● **MATERIALS PROVIDED**
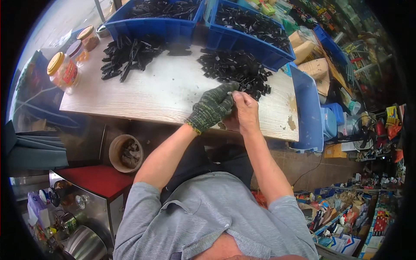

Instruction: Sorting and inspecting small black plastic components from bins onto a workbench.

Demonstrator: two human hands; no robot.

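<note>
My left hand [212, 105], in a dark green knitted work glove, is closed at the near edge of the table. Bare and pinched, my right hand [246, 112] meets the glove's fingertips. Whatever is between the fingers is too small or hidden to name. Just beyond both hands spreads a pile of small black plastic pieces [234, 67]. A second heap, of longer black plastic strips [130, 56], lies at the far left of the whitish wooden table [151, 93].
Two blue crates [158, 28] [247, 41] full of black parts stand along the back. Lidded jars [64, 71] line the left edge. A blue bin [307, 112] adjoins the table's right end. Below left are a round bucket [116, 151] and a red-topped cabinet [95, 180].
</note>
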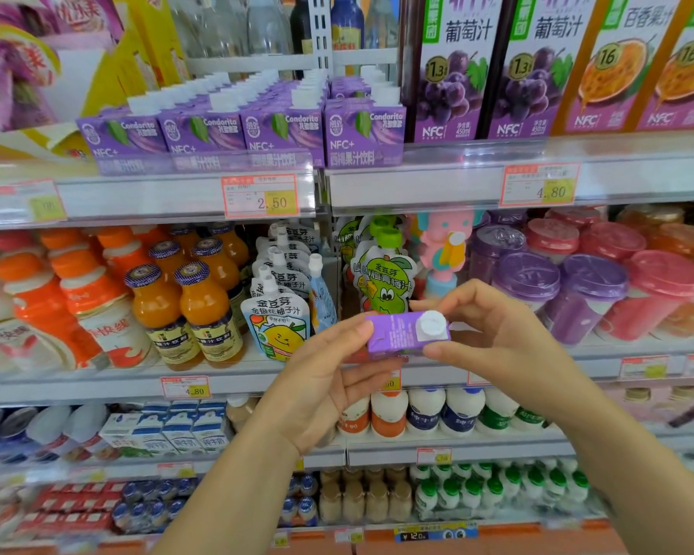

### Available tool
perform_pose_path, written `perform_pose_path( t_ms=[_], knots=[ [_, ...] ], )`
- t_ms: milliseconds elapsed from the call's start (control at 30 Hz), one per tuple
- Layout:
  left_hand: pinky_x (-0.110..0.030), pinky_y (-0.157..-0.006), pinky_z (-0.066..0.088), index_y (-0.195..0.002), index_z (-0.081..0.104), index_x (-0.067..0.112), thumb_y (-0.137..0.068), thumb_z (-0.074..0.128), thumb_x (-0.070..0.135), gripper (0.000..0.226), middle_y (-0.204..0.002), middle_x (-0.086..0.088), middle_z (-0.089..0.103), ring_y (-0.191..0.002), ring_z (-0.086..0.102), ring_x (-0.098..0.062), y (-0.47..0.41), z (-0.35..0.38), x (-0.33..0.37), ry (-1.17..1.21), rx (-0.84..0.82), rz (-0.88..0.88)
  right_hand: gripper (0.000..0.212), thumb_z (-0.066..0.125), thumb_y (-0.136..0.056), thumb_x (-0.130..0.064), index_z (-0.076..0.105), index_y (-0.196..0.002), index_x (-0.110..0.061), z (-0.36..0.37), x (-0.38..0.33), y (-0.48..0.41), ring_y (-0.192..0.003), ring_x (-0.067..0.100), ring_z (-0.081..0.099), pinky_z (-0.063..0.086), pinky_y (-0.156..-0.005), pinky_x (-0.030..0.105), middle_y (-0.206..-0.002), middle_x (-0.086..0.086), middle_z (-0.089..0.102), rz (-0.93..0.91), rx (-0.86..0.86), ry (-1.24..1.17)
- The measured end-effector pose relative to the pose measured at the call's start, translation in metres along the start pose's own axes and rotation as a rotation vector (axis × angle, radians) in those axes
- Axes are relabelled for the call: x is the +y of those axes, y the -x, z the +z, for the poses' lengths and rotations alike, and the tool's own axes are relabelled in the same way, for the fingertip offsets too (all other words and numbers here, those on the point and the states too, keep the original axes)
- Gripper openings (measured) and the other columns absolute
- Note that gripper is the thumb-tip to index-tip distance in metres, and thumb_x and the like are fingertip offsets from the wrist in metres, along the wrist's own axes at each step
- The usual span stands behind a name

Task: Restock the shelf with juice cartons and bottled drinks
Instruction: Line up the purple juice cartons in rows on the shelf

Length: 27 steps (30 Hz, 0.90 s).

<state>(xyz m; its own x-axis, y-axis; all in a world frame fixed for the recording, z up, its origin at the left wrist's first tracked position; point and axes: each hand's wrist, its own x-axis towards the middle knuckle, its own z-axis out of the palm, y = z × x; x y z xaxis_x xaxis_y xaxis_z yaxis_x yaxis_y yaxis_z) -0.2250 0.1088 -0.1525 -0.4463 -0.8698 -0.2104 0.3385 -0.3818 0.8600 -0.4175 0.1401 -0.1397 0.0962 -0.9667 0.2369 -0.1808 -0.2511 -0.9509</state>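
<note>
Before the shelf edge (97, 384), a purple carton (393, 334)
left hand (321, 378) and right hand (497, 338) pinch it (white cap (431, 324) showing)

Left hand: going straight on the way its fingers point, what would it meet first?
Likely the green pouch standing behind the purple carton that the left hand holds, though depth is unclear.

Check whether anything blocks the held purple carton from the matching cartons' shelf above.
Nothing in the open air. Left hand and right hand hold the purple carton below the upper shelf, whose front edge matching cartons fill.
</note>
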Motion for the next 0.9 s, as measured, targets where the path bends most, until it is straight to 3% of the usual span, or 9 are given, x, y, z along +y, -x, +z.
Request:
perform_pose_path(
  t_ms=[200, 300, 367, 433, 533, 667, 767, 833, 900],
  knots=[
    [-0.030, -0.075, 0.059, -0.114, 0.062, 0.019, -0.073, 0.059, 0.029, 0.042, -0.099, -0.006, 0.074, -0.086, 0.072, -0.021, 0.004, 0.003, 0.011, -0.148, -0.038, 0.085, 0.024, 0.072, -0.069, -0.022, 0.067, -0.092, -0.021, -0.002, -0.013, -0.002, -0.099, 0.013, 0.067, 0.057, -0.078, 0.026, -0.105, -0.002, 0.072, -0.058, 0.012, 0.047],
    [-0.030, -0.083, 0.057, -0.113, 0.063, 0.028, -0.076, 0.056, 0.044, 0.041, -0.105, 0.004, 0.073, -0.096, 0.069, -0.011, 0.009, 0.006, 0.030, -0.521, -0.044, 0.168, 0.023, 0.071, -0.067, -0.031, 0.068, -0.089, -0.025, -0.006, -0.031, -0.009, -0.088, 0.016, 0.069, 0.057, -0.076, 0.027, -0.093, -0.002, 0.073, -0.088, 0.025, 0.120],
    [-0.018, -0.086, 0.050, -0.112, 0.062, 0.038, -0.073, 0.058, 0.054, 0.042, -0.108, 0.017, 0.069, -0.100, 0.062, 0.005, 0.011, 0.008, 0.049, -0.849, -0.014, 0.337, 0.022, 0.071, -0.070, -0.032, 0.069, -0.090, -0.023, -0.010, -0.045, -0.016, -0.085, 0.022, 0.068, 0.057, -0.079, 0.032, -0.089, 0.000, 0.073, -0.115, 0.027, 0.172],
    [-0.005, -0.084, 0.042, -0.113, 0.060, 0.043, -0.077, 0.063, 0.052, 0.038, -0.107, 0.026, 0.064, -0.101, 0.054, 0.015, 0.013, 0.015, 0.067, -1.127, 0.026, 0.514, 0.016, 0.071, -0.077, -0.030, 0.069, -0.091, -0.022, -0.011, -0.061, -0.025, -0.084, 0.022, 0.068, 0.055, -0.081, 0.033, -0.089, -0.004, 0.073, -0.146, 0.005, 0.239],
    [-0.002, -0.083, 0.035, -0.123, 0.059, 0.037, -0.082, 0.065, 0.043, 0.041, -0.106, 0.027, 0.058, -0.099, 0.050, 0.014, 0.013, 0.027, 0.094, -1.408, -0.003, 0.740, 0.011, 0.068, -0.083, -0.026, 0.069, -0.093, -0.021, -0.012, -0.088, -0.039, -0.082, 0.020, 0.067, 0.052, -0.076, 0.028, -0.087, -0.009, 0.072, -0.204, -0.033, 0.311],
    [-0.004, -0.081, 0.035, -0.125, 0.058, 0.036, -0.082, 0.064, 0.044, 0.044, -0.104, 0.027, 0.056, -0.096, 0.051, 0.011, 0.012, 0.033, 0.134, -1.460, 0.021, 0.899, 0.023, 0.065, -0.078, -0.036, 0.069, -0.096, -0.022, -0.015, -0.125, -0.059, -0.080, 0.002, 0.067, 0.049, -0.074, 0.011, -0.085, -0.011, 0.072, -0.357, -0.033, 0.410],
    [-0.001, -0.084, 0.034, -0.116, 0.054, 0.045, -0.076, 0.056, 0.053, 0.042, -0.108, 0.029, 0.054, -0.099, 0.050, 0.013, 0.010, 0.031, 0.162, -1.394, 0.106, 0.959, 0.020, 0.068, -0.086, -0.030, 0.066, -0.105, -0.026, -0.031, -0.148, -0.077, -0.095, -0.006, 0.060, 0.041, -0.083, 0.004, -0.100, -0.019, 0.066, -0.547, 0.124, 0.592],
    [0.001, -0.083, 0.033, -0.111, 0.049, 0.049, -0.075, 0.057, 0.052, 0.037, -0.108, 0.035, 0.049, -0.099, 0.048, 0.017, 0.005, 0.029, 0.179, -1.327, 0.187, 0.990, 0.033, 0.062, -0.086, -0.036, 0.063, -0.116, -0.023, -0.043, -0.161, -0.090, -0.111, 0.000, 0.051, 0.032, -0.095, 0.005, -0.113, -0.013, 0.061, -0.698, 0.257, 0.844],
    [0.000, -0.080, 0.034, -0.115, 0.053, 0.044, -0.082, 0.063, 0.041, 0.035, -0.105, 0.035, 0.048, -0.096, 0.050, 0.012, -0.007, 0.030, 0.196, -1.249, 0.275, 1.000, 0.043, 0.062, -0.084, -0.037, 0.061, -0.123, -0.018, -0.053, -0.169, -0.107, -0.123, 0.014, 0.045, 0.026, -0.105, 0.018, -0.127, -0.001, 0.056, -0.773, 0.355, 1.051]
  ],
)
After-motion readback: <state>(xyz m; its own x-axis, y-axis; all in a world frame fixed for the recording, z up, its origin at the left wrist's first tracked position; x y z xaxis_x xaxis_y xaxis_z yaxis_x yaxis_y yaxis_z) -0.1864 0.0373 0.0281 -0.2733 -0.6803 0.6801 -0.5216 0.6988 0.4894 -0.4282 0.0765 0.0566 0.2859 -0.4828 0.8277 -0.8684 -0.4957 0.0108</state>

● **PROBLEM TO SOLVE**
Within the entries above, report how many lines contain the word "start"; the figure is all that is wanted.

● **SOLUTION FOR THIS EXERCISE**
2